◆ What to work on ◆
Go through the data line by line from the top, retyping each exactly, and end with the line that contains "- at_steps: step".

◆ Provided material ◆
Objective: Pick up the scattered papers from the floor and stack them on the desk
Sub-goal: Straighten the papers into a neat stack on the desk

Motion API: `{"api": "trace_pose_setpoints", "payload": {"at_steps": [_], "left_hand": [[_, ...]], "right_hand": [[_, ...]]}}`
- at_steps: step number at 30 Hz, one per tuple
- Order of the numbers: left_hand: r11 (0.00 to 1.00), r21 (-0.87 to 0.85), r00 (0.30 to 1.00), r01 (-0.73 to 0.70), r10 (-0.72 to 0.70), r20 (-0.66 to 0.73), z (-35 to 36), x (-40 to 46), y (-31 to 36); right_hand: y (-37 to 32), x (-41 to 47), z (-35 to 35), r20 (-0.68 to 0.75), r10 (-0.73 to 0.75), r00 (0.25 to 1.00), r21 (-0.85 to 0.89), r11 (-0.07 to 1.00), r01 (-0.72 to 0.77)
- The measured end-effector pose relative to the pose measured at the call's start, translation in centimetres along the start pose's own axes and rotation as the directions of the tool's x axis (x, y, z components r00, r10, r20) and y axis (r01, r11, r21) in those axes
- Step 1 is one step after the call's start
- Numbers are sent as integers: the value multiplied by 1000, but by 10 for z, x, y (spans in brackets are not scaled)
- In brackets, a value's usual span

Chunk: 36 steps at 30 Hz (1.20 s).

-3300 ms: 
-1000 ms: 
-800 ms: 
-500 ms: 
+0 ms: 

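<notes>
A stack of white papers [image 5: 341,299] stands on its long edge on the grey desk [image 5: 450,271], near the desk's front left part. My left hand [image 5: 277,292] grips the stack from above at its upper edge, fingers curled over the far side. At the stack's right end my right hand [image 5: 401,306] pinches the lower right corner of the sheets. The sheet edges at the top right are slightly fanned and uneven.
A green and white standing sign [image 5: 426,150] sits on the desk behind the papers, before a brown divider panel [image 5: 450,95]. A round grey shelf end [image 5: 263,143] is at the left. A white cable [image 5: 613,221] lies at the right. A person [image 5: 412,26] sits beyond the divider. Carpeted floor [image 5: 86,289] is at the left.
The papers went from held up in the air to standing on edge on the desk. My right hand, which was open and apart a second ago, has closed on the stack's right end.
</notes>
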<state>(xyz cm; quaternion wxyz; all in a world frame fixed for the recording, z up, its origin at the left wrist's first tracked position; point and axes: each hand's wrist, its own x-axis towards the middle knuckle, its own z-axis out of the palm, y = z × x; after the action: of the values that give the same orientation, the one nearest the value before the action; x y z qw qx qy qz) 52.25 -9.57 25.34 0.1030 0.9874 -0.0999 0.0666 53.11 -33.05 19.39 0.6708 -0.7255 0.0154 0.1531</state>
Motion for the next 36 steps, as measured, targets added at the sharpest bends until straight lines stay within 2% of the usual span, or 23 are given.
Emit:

◆ Answer to this task ◆
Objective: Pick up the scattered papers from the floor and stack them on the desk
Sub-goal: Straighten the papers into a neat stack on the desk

Motion API: `{"api": "trace_pose_setpoints", "payload": {"at_steps": [_], "left_hand": [[_, ...]], "right_hand": [[_, ...]]}}`
- at_steps: step number at 30 Hz, one per tuple

Nothing else remains in this exercise.